Poland must take legislative measures to stop the practice of detaining juveniles subject to correctional proceedings without a specific judicial decision
JUDGMENT
Grabowski v. Poland 30.06.2015 (no. 57722/12)
SUMMARY:
The applicant, Mr Grabowski, 17 years old at the time, complained that his placement in a shelter for juveniles had been extended for a period of five months without a specific court order, pending a decision in correctional proceedings against him.
The Court found in particular that this situation had resulted from the judicial practice which had developed under the Juvenile Act in Poland of keeping juveniles in a shelter once their case had been referred for correctional proceedings, without issuing a separate decision to extend their detention.
It considered that that practice had resulted from the lack of precision in the provisions of the Juvenile Act and therefore found that Mr Grabowski’s continued detention for five months after the expiry of the initial order to detain him had not been lawful. Furthermore, the judicial review of Mr Grabowski’s application for release had not been adequate, as it had not explained the legal basis for his continued detention in the shelter for juveniles, but simply referred to the fact that he had been accused of serious criminal acts.
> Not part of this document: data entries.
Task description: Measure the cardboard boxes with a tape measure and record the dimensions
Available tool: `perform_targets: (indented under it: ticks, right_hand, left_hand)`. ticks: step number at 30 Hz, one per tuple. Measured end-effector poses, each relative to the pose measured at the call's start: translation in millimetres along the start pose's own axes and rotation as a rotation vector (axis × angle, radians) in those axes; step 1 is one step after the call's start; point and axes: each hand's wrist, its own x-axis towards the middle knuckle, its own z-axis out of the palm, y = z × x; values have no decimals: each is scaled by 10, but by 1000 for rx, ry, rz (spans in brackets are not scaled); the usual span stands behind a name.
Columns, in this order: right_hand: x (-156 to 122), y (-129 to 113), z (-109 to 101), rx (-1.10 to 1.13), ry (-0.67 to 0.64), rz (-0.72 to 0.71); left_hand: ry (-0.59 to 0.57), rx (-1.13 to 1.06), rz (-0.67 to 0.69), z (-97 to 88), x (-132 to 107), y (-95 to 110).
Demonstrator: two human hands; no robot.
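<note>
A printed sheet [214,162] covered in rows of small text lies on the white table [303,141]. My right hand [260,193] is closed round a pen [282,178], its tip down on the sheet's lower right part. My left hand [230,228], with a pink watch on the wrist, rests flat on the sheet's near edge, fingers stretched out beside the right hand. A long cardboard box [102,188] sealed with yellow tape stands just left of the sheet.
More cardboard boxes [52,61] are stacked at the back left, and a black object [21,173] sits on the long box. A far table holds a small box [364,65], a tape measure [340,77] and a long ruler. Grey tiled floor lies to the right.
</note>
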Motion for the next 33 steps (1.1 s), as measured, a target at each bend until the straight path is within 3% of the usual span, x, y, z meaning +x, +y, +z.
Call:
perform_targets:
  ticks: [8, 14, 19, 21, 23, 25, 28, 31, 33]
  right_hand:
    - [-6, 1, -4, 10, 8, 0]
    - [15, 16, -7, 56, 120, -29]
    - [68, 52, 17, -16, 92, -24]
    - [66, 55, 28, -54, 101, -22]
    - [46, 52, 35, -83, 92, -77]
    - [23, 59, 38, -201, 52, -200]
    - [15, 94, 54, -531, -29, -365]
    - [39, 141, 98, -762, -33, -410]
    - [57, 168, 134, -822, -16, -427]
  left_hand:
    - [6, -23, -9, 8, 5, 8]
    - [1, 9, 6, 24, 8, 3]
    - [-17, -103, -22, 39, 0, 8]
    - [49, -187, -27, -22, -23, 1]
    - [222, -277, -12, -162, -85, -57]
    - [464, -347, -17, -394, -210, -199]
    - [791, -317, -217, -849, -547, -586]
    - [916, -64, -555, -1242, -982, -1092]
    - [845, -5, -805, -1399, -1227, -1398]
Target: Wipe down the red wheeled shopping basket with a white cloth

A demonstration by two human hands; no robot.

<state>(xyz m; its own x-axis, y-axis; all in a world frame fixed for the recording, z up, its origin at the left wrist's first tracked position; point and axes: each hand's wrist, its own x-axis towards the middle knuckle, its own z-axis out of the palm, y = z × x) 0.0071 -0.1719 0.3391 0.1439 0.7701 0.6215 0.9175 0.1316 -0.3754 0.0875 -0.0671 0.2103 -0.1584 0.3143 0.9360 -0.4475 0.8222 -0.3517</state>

In the Court’s view, the problems identified in Mr Grabowski’s case could subsequently give rise to other well-founded applications, there apparently being 340 juveniles placed in shelters in a similar situation to that of Mr Grabowski (statistics as of 2012). The Court therefore called for Poland to take legislative measures to stop this practice and to ensure that each and every deprivation of liberty of a juvenile is authorised by a specific judicial decision.
PROVISION:
Article 5 §§ 1 and 4
PRINCIPAL FACTS
The applicant, Maksymilian Grabowski, is a Polish national who was born in 1995 and lives in Cracow (Poland).
Mr Grabowski, a minor at the time, was arrested on 7 May 2012 on suspicion of committing a number of armed robberies. He was initially detained in a police establishment for children and then, by way of a court order, was placed in a shelter for juveniles for a period of three months.
In July 2012 the Cracow-Krowodrze District Court ordered that his case be examined in correctional proceedings under the Juvenile Act.
Once such an order is issued, the family courts’ common practice in Poland is not to issue a separate decision extending the placement in a shelter for juveniles. The family courts consider that such an order constitutes of itself a basis for extending the placement of a juvenile in a shelter.
Thus, despite numerous requests for Mr Grabowski to be released on expiry of the three-month period (that is, on 7 August 2012), he remained in the shelter until the judgment in his case was delivered on 9 January 2013 in the correctional proceedings. Notably, in a decision of 9 August 2012, the Cracow-Krowodrze District Court dismissed Mr Grabowski’s application for release, excluding the possibility of any other alternative security measure on the ground that he had been accused of committing criminal acts with the use of a dangerous object.
In the judgment of 9 January 2013 the district court found that Mr Grabowski had committed the offences of which he stood accused and ordered his placement in a correctional facility, suspended for a two-year probationary period. That judgment was not appealed against and became final(echrcaselaw.com editing).